- **AIM OF THE EXERCISE**: Pictures found in the material must be left out, and every line returned as written.

DATASET CONTENT Block Start

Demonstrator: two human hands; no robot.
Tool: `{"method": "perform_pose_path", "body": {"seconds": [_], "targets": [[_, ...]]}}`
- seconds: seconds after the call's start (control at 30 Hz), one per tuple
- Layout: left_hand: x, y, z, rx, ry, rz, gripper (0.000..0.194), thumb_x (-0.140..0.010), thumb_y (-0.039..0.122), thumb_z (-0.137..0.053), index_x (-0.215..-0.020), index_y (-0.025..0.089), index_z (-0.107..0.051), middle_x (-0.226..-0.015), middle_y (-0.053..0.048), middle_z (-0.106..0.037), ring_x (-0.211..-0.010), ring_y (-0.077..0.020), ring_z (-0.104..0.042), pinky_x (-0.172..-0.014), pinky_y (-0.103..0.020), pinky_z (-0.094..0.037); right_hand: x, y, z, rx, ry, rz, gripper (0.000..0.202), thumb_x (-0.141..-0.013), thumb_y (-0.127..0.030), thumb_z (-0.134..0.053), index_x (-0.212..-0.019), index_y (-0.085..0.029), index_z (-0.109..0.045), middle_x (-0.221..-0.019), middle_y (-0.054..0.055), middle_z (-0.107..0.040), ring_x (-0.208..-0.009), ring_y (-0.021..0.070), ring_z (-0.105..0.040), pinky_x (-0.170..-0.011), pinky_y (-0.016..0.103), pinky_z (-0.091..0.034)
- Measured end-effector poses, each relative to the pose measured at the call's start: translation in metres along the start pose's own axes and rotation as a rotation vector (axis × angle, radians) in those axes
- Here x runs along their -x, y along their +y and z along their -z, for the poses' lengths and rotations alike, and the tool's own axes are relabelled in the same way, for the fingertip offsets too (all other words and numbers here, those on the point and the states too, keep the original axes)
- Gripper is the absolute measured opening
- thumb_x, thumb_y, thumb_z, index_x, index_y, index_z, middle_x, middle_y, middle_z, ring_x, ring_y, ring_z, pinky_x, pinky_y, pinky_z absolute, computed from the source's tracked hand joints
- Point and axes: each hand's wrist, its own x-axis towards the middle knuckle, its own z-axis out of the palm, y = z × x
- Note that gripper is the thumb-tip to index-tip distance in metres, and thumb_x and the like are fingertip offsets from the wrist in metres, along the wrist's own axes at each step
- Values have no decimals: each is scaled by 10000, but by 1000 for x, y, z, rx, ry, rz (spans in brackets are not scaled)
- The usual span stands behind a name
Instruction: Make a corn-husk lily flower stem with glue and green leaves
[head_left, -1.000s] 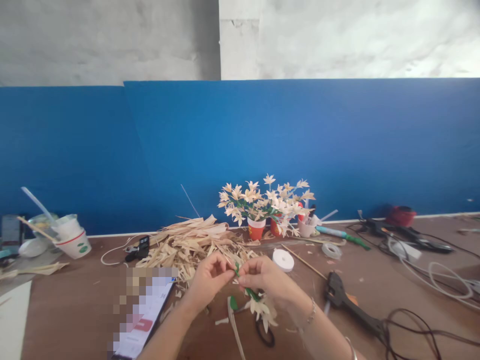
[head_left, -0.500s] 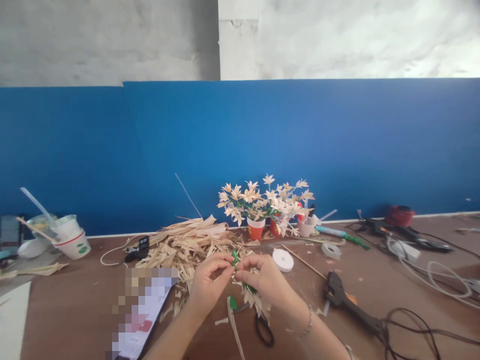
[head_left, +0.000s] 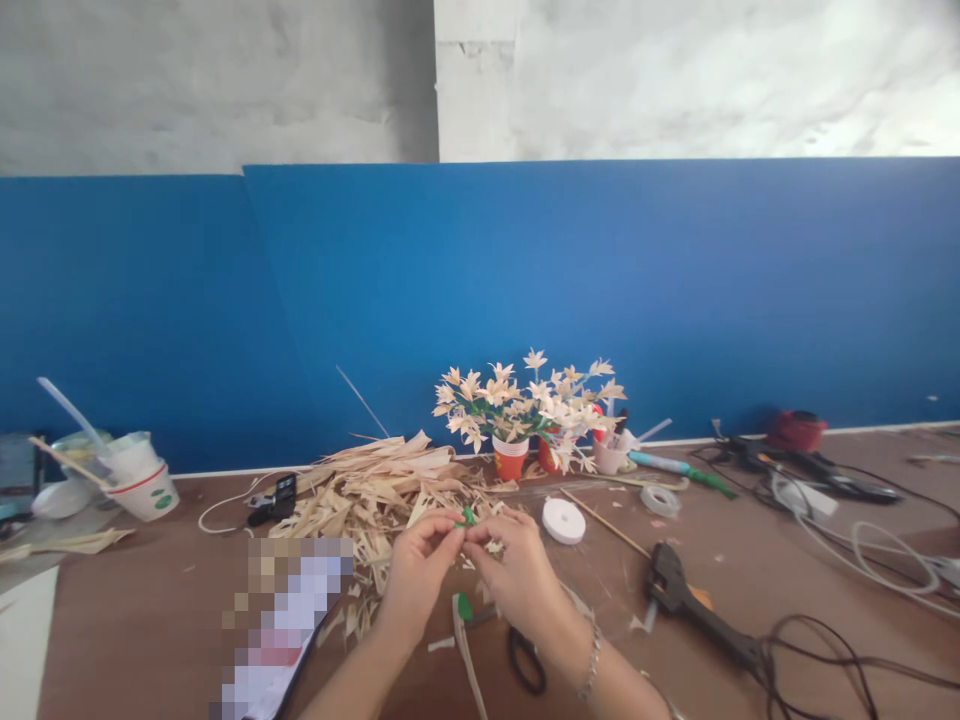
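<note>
My left hand (head_left: 421, 572) and my right hand (head_left: 516, 568) meet over the middle of the table, thumbs and fingertips pinched together. Between them shows a small green strip (head_left: 467, 516), mostly covered by the fingers. A thin pale wire (head_left: 362, 401) slants up to the left in line with my fingertips; its lower part is lost against the husks. Below the hands lie a pale strip (head_left: 470, 655) with a green end and the black handle of what looks like scissors (head_left: 527, 662). A white tape roll (head_left: 563, 521) rests right of my right hand.
Dry husk strips (head_left: 360, 485) are heaped behind the hands. Pale husk flowers (head_left: 525, 395) stand in a red cup (head_left: 510, 460). At right lie a glue gun (head_left: 694, 605) and cables (head_left: 825, 650). At left are a blurred phone (head_left: 289, 630) and a white cup (head_left: 146, 492).
My right hand has turned, its wrist shifting left, and the pale flower petals seen below it are now mostly hidden. The thin wire has moved slightly left and down. Less green shows between the fingers.
</note>
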Motion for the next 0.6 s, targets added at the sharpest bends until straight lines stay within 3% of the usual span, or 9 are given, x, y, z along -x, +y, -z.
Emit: {"method": "perform_pose_path", "body": {"seconds": [0.13, 0.3, 0.4, 0.5, 0.6], "targets": [[0, -2, 0, 31, 20, 36, 110, -674, 247, -643, -619, 153, -647, -861, -62, -621, -872, -206, -574, -798, -304, -444, -1, -2, -1, -54, -17, -104, 122, -721, -204, -604, -620, -199, -672, -652, 2, -692, -711, 184, -595, -776, 301, -379], [-4, -5, 4, -13, 8, -17, 124, -683, 266, -641, -631, 153, -640, -851, -62, -618, -856, -205, -569, -780, -300, -446, -6, -4, 14, -60, -184, -100, 170, -708, -172, -562, -770, -207, -717, -731, 16, -714, -642, 159, -613, -657, 250, -429], [-7, -3, 7, -32, -50, -16, 149, -702, 287, -631, -636, 153, -634, -889, -63, -603, -842, -197, -567, -747, -291, -452, -9, -5, 27, 94, -110, -90, 166, -746, -209, -539, -692, -199, -696, -686, 31, -697, -655, 176, -609, -696, 283, -431], [-7, 1, 8, -100, -145, 3, 172, -702, 284, -635, -596, 149, -624, -970, -75, -568, -848, -196, -564, -730, -289, -451, -12, -4, 34, 45, -7, 7, 181, -768, -172, -505, -828, -192, -674, -881, 60, -688, -855, 199, -599, -797, 308, -420], [-5, 5, 8, -182, -230, -42, 131, -696, 220, -639, -584, 155, -620, -972, -73, -555, -906, -206, -547, -797, -307, -428, -11, -3, 33, -102, -116, 36, 275, -757, -123, -480, -957, -195, -653, -978, 61, -661, -876, 181, -587, -767, 284, -438]]}}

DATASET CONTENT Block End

- **ANSWER SPACE**:
Demonstrator: two human hands; no robot.
Tool: `{"method": "perform_pose_path", "body": {"seconds": [_], "targets": [[_, ...]]}}`
- seconds: seconds after the call's start (control at 30 Hz), one per tuple
- Layout: left_hand: x, y, z, rx, ry, rz, gripper (0.000..0.194), thumb_x (-0.140..0.010), thumb_y (-0.039..0.122), thumb_z (-0.137..0.053), index_x (-0.215..-0.020), index_y (-0.025..0.089), index_z (-0.107..0.051), middle_x (-0.226..-0.015), middle_y (-0.053..0.048), middle_z (-0.106..0.037), ring_x (-0.211..-0.010), ring_y (-0.077..0.020), ring_z (-0.104..0.042), pinky_x (-0.172..-0.014), pinky_y (-0.103..0.020), pinky_z (-0.094..0.037); right_hand: x, y, z, rx, ry, rz, gripper (0.000..0.202), thumb_x (-0.141..-0.013), thumb_y (-0.127..0.030), thumb_z (-0.134..0.053), index_x (-0.212..-0.019), index_y (-0.085..0.029), index_z (-0.109..0.045), middle_x (-0.221..-0.019), middle_y (-0.054..0.055), middle_z (-0.107..0.040), ring_x (-0.208..-0.009), ring_y (-0.021..0.070), ring_z (-0.105..0.040), pinky_x (-0.170..-0.011), pinky_y (-0.016..0.103), pinky_z (-0.091..0.034)
- Measured end-effector poses, each relative to the pose measured at the call's start: translation in metres along the start pose's own axes and rotation as a rotation vector (axis × angle, radians) in those axes
- Here x runs along their -x, y along their +y and z along their -z, for the poses' lengths and rotations alike, and the tool's own axes are relabelled in the same way, for the fingertip offsets too (all other words and numbers here, those on the point and the states too, keep the original axes)
- Gripper is the absolute measured opening
- thumb_x, thumb_y, thumb_z, index_x, index_y, index_z, middle_x, middle_y, middle_z, ring_x, ring_y, ring_z, pinky_x, pinky_y, pinky_z absolute, computed from the source's tracked hand joints
- Point and axes: each hand's wrist, its own x-axis towards the middle knuckle, its own z-axis out of the palm, y = z × x
- Note that gripper is the thumb-tip to index-tip distance in metres, and thumb_x and the like are fingertip offsets from the wrist in metres, along the wrist's own axes at each step
- Values have no decimals: each is scaled by 10000, but by 1000 for x, y, z, rx, ry, rz (spans in brackets are not scaled)
- The usual span stands behind a name
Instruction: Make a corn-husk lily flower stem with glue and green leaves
[head_left, -1.000s] 
[head_left, -0.500s] 
[head_left, +0.000s] 
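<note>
My left hand (head_left: 421, 572) and my right hand (head_left: 516, 568) meet over the middle of the table, thumbs and fingertips pinched together. Between them shows a small green strip (head_left: 467, 516), mostly covered by the fingers. A thin pale wire (head_left: 362, 401) slants up to the left in line with my fingertips; its lower part is lost against the husks. Below the hands lie a pale strip (head_left: 470, 655) with a green end and the black handle of what looks like scissors (head_left: 527, 662). A white tape roll (head_left: 563, 521) rests right of my right hand.
Dry husk strips (head_left: 360, 485) are heaped behind the hands. Pale husk flowers (head_left: 525, 395) stand in a red cup (head_left: 510, 460). At right lie a glue gun (head_left: 694, 605) and cables (head_left: 825, 650). At left are a blurred phone (head_left: 289, 630) and a white cup (head_left: 146, 492).
My right hand has turned, its wrist shifting left, and the pale flower petals seen below it are now mostly hidden. The thin wire has moved slightly left and down. Less green shows between the fingers.
</note>
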Motion for the next 0.6 s, targets added at the sharpest bends until straight lines stay within 3% of the usual span, or 9 are given, x, y, z along -x, +y, -z.
Emit: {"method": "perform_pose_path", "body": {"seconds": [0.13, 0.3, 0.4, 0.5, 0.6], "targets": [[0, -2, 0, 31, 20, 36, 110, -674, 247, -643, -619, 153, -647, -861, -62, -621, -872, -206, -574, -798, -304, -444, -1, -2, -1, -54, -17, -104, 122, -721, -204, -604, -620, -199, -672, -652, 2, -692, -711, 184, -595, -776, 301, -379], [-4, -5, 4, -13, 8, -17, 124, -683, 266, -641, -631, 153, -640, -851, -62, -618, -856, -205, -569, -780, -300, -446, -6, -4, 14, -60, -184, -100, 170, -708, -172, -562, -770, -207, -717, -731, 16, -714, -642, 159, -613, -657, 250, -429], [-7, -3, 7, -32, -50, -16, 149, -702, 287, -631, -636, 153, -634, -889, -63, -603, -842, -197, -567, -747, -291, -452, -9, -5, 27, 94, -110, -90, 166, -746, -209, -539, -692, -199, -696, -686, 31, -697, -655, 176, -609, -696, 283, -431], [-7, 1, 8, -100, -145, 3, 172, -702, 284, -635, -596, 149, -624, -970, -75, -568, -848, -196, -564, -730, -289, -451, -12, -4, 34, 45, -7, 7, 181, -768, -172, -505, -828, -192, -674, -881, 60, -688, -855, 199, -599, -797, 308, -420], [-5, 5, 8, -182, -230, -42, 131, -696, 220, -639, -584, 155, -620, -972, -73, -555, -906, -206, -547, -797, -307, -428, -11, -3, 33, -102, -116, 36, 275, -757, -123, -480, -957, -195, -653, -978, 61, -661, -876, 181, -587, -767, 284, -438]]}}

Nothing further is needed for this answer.